Directions for this task: Wherever the line with "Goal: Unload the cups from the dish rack" sits in the listing below, transcribe from it up to and including the line with "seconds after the", exactly, and leave the remaining lines out.

Material for the task:
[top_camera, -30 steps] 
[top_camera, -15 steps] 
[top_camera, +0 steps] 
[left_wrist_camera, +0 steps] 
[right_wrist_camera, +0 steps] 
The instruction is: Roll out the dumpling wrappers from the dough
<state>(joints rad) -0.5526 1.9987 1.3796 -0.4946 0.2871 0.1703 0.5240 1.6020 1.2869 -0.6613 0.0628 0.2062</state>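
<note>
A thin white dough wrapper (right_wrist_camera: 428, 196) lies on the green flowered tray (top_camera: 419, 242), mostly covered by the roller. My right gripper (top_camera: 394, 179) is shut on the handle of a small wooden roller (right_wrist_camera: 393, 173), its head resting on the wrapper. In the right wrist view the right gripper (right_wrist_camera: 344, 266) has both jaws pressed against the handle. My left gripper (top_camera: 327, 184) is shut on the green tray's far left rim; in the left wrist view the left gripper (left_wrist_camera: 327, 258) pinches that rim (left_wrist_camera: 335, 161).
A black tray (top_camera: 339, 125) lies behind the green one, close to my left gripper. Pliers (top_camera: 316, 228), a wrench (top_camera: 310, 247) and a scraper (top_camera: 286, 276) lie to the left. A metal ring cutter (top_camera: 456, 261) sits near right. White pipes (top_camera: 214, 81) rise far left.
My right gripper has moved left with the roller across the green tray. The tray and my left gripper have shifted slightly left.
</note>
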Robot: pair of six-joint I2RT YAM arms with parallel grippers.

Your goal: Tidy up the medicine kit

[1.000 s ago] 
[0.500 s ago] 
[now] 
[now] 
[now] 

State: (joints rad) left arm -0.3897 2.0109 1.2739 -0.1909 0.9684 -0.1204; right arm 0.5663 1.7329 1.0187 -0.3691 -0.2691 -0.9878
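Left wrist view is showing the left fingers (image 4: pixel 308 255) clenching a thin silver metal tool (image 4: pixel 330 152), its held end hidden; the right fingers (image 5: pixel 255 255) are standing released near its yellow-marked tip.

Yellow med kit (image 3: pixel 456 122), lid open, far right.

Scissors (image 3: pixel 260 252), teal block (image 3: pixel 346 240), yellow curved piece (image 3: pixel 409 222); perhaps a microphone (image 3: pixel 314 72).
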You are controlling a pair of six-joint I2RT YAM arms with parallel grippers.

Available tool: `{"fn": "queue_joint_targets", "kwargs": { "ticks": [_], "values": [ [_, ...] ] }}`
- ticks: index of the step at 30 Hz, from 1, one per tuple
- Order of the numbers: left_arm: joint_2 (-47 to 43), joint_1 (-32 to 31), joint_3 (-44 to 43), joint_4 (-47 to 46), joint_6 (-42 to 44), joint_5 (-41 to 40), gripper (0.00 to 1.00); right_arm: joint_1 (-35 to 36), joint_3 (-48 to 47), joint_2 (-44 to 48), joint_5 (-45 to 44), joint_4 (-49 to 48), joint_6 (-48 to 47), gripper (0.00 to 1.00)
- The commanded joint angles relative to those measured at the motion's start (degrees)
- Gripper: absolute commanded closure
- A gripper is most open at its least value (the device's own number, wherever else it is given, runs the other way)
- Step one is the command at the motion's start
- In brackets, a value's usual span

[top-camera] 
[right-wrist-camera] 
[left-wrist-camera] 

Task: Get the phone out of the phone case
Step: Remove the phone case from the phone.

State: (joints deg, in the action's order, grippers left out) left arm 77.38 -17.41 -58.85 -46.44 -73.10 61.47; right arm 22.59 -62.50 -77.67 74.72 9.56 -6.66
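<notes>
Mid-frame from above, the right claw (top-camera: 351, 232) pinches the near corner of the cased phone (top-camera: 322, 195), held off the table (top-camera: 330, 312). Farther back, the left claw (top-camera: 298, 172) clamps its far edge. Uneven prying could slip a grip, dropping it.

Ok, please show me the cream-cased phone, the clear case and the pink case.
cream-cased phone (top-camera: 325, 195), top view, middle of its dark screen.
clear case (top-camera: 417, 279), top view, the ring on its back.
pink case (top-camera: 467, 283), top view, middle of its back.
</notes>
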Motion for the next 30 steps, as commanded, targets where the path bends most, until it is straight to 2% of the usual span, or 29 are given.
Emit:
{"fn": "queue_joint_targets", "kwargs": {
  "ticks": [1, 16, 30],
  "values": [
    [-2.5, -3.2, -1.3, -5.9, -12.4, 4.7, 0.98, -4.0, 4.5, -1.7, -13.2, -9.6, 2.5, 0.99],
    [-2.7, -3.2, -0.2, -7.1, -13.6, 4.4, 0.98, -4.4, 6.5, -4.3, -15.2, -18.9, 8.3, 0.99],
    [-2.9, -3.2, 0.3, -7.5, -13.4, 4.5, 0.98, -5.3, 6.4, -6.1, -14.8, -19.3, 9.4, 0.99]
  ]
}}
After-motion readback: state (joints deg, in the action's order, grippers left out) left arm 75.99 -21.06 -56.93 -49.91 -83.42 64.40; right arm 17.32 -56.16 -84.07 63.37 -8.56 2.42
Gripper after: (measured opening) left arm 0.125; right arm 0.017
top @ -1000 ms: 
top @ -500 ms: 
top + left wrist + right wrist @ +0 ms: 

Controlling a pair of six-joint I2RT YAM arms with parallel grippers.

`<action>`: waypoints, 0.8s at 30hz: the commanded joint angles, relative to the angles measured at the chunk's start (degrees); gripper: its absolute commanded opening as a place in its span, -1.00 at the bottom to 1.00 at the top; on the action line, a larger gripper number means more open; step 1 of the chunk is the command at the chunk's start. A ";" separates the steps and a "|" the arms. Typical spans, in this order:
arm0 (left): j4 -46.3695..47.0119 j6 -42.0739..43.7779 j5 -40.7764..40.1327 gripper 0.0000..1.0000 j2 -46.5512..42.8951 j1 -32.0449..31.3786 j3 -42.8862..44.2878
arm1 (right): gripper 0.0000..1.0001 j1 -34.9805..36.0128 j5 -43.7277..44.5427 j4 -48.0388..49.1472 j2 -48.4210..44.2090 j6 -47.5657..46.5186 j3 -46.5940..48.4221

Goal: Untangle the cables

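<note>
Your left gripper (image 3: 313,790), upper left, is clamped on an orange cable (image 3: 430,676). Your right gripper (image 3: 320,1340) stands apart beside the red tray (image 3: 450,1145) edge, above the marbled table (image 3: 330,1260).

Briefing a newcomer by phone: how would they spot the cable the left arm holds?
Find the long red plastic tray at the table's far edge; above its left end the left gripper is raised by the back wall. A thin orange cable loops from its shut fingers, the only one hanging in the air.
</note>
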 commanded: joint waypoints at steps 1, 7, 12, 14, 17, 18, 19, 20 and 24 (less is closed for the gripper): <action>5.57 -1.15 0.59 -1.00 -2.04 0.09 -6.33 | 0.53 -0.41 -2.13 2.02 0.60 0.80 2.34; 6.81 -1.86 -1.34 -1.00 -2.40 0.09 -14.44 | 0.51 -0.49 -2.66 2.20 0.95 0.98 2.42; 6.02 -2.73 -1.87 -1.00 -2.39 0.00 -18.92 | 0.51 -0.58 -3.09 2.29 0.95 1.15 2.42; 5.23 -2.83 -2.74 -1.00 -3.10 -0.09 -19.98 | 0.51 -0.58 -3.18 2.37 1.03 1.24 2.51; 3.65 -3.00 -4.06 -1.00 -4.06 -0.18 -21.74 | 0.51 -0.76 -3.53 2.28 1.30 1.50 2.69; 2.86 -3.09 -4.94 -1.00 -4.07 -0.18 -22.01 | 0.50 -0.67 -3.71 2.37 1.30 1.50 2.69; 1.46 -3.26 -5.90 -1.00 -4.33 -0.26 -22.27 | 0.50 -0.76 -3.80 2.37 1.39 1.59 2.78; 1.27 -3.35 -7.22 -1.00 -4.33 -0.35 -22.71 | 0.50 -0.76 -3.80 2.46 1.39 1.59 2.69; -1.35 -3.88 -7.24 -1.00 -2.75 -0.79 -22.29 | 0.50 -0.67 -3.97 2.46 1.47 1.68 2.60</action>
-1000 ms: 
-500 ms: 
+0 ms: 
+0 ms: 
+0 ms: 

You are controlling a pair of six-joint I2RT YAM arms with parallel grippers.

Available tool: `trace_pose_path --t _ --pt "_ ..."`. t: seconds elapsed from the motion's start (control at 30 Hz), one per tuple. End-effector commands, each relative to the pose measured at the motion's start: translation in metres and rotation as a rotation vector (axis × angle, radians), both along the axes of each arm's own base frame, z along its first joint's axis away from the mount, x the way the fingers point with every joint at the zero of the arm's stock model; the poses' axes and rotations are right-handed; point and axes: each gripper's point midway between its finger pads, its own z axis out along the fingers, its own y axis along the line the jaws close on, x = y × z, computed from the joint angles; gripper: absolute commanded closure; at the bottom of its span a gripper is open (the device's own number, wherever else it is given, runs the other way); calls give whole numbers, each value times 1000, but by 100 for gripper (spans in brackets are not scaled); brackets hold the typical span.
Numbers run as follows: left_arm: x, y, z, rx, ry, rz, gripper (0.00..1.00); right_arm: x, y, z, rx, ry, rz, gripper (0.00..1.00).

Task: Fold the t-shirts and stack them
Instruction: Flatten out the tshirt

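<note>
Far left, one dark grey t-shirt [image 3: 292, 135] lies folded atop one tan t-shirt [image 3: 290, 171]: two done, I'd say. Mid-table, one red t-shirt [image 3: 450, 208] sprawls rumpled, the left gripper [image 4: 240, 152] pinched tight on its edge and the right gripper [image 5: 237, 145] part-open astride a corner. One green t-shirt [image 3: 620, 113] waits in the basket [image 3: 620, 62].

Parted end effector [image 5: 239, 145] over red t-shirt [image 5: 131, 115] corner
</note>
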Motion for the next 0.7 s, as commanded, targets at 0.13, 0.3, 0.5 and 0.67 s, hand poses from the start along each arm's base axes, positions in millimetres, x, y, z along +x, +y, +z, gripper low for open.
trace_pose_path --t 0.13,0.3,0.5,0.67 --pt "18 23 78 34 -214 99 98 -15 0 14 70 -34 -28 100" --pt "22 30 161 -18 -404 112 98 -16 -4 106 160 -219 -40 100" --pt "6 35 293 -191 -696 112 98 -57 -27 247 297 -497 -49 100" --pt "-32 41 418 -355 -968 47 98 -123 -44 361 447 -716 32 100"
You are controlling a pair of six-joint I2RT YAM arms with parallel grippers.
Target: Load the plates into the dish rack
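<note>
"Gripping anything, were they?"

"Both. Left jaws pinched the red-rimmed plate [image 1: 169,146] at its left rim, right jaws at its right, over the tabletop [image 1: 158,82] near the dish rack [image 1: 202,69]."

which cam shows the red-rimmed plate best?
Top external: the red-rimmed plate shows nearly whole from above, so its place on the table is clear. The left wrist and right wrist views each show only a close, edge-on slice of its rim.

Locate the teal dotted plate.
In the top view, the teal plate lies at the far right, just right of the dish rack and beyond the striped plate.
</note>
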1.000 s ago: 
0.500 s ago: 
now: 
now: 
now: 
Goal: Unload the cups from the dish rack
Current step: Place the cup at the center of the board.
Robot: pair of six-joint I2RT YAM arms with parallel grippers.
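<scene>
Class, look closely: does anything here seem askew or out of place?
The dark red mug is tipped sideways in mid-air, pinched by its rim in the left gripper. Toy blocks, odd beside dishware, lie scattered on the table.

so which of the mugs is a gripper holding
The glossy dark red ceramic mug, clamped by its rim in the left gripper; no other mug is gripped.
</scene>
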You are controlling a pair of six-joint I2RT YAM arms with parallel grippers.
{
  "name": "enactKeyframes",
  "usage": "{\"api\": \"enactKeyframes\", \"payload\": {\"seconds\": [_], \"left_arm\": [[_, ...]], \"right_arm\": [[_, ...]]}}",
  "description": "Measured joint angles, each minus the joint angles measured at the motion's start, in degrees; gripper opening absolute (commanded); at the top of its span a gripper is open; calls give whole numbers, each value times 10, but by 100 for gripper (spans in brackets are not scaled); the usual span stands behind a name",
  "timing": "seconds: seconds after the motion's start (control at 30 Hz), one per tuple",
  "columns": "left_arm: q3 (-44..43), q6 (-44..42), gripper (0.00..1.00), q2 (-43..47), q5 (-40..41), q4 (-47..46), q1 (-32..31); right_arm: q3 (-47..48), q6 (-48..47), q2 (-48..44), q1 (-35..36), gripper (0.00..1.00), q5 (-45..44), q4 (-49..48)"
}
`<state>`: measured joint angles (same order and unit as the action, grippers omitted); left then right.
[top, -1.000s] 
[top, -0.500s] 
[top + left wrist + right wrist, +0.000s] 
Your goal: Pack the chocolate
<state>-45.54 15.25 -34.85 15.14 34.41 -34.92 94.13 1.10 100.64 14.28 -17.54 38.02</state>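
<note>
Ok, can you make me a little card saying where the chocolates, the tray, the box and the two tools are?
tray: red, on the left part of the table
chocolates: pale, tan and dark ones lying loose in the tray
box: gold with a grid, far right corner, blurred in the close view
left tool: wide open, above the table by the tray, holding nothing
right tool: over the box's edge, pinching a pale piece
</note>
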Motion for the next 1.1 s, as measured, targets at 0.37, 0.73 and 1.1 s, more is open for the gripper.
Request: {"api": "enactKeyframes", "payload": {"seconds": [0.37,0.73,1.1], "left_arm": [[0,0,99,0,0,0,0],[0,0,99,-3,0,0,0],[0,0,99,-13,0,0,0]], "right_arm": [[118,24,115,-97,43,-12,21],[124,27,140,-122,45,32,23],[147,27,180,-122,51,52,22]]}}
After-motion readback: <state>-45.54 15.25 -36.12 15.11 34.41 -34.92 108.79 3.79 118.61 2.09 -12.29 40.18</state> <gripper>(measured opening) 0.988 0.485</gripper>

Solution for this problem:
Goal: Unload the cups from the dish rack
Current step: Place the cup at the center of the board.
Robot: pair of six-joint I2RT YAM arms with parallel grippers.
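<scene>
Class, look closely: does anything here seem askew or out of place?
The dark red mug is tipped sideways in mid-air, pinched by its rim in the left gripper. Toy blocks, odd beside dishware, lie scattered on the table.

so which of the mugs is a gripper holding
The glossy dark red ceramic mug, clamped by its rim in the left gripper; no other mug is gripped.
</scene>
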You are controlling a pair of six-joint I2RT YAM arms with parallel grippers.
{
  "name": "enactKeyframes",
  "usage": "{\"api\": \"enactKeyframes\", \"payload\": {\"seconds\": [_], \"left_arm\": [[_, ...]], \"right_arm\": [[_, ...]]}}",
  "description": "Measured joint angles, each minus the joint angles measured at the motion's start, in degrees; gripper opening absolute (commanded); at the top of its span a gripper is open; calls give whole numbers, each value times 10, but by 100 for gripper (spans in brackets are not scaled); the usual span stands behind a name",
  "timing": "seconds: seconds after the motion's start (control at 30 Hz), one per tuple",

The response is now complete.